When it comes to “Predictive Policing”, using algorithms and models to attempt to predict how likely someone is to commit a crime like this shit:
or algorithmic sentencing
I’m right with you. What those programmes are attempting to do is look for suspicion, and it’s going to be impossible to convince a someone that if the computer thinks you’re a match for suspicious behavior, then you aren’t suspicious. Even if it’s got a 0.01% false positive rate, if you routinely run it against a population of a million people, you’re going to ruin the days of 10 random non-suspicious people every day by treating them as suspicious. Dressing “He seems like a wrong’un to me, send 'im down” in data science doesn’t make it a less unjust sentiment.

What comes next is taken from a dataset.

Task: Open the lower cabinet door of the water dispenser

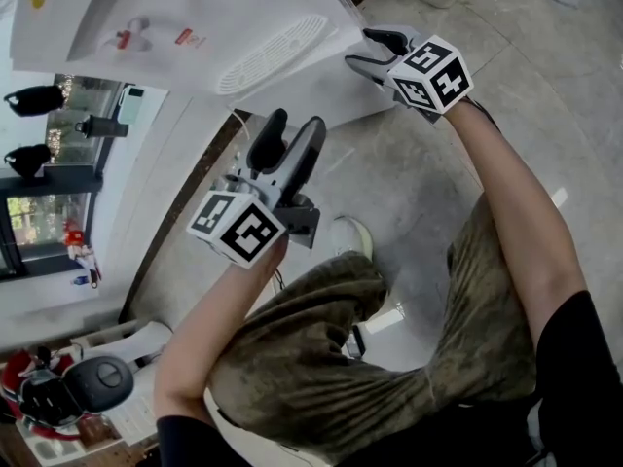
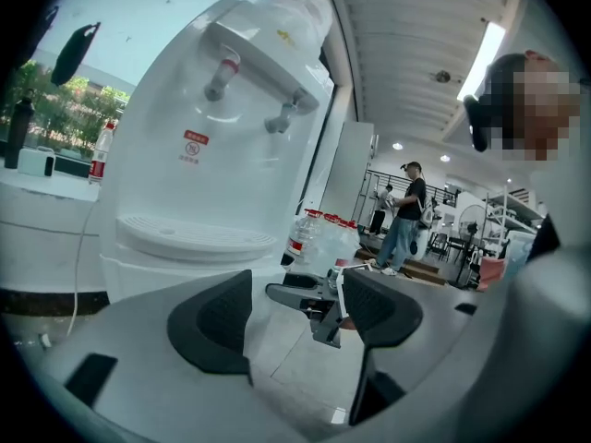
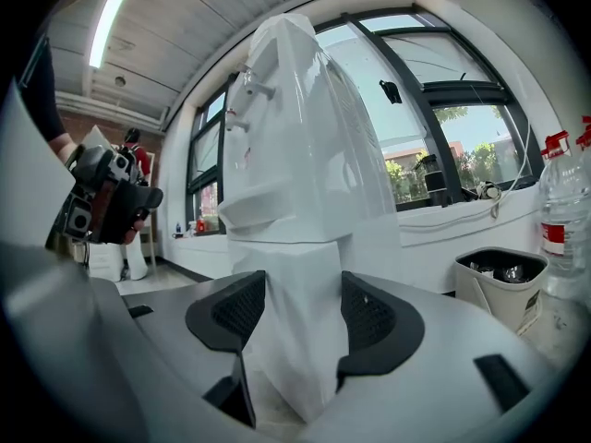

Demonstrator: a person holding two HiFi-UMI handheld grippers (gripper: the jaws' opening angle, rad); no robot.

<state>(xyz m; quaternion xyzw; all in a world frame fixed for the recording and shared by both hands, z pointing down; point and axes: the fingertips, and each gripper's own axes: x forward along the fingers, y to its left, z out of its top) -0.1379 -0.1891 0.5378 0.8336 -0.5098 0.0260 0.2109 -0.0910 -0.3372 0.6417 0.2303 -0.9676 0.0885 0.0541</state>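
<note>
**Right jaws at the cabinet corner, door not yet open**

Pale stone floor [image 1: 409, 183] carries the white water dispenser [image 1: 243, 37], which stands near a wall of windows. Its lower cabinet door [image 3: 294, 284] sits below the drip tray [image 2: 194, 233], down at floor level, and looks shut to us.

We have the right gripper [image 1: 375, 53] up at the cabinet's near vertical corner. Its jaws are spread and that corner stands between the pads; whether either pad touches the panel we cannot tell. The left gripper [image 1: 292, 129] hangs in the air, well back from the dispenser, with its jaws apart and nothing in them.

No handle or recess shows to us. We judge the door to be a light, stiff, smooth plastic panel that could slip from a pinch. The hold therefore belongs on its free edge at this corner, closed firmly and pulled in an arc about the hinge. The dispenser may shift if we tug hard.
</note>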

But this is about recognising someone’s face, not trying to predict a person’s future behaviour on the basis of a bunch of data points. And there’s nothing inherently suspicious about happening to have a face that looks like the face of a wanted criminal. You go “oh it’s not them” and move on to the next one. It’s a tool that can help by screening down a vast number of faces to a small number that can be reviewed manually.
It’s a tool that can be misused, like any tool. If what the police were doing was dragging off everyone the system highlighted, kicking the shit out of them, and casually murdering some of them, then we’d all be up in arms and the newspaper headlines would be ABOUT the base rate fallacy, not woefully ignorant of it. But these are British police we’re talking about here, not American ones.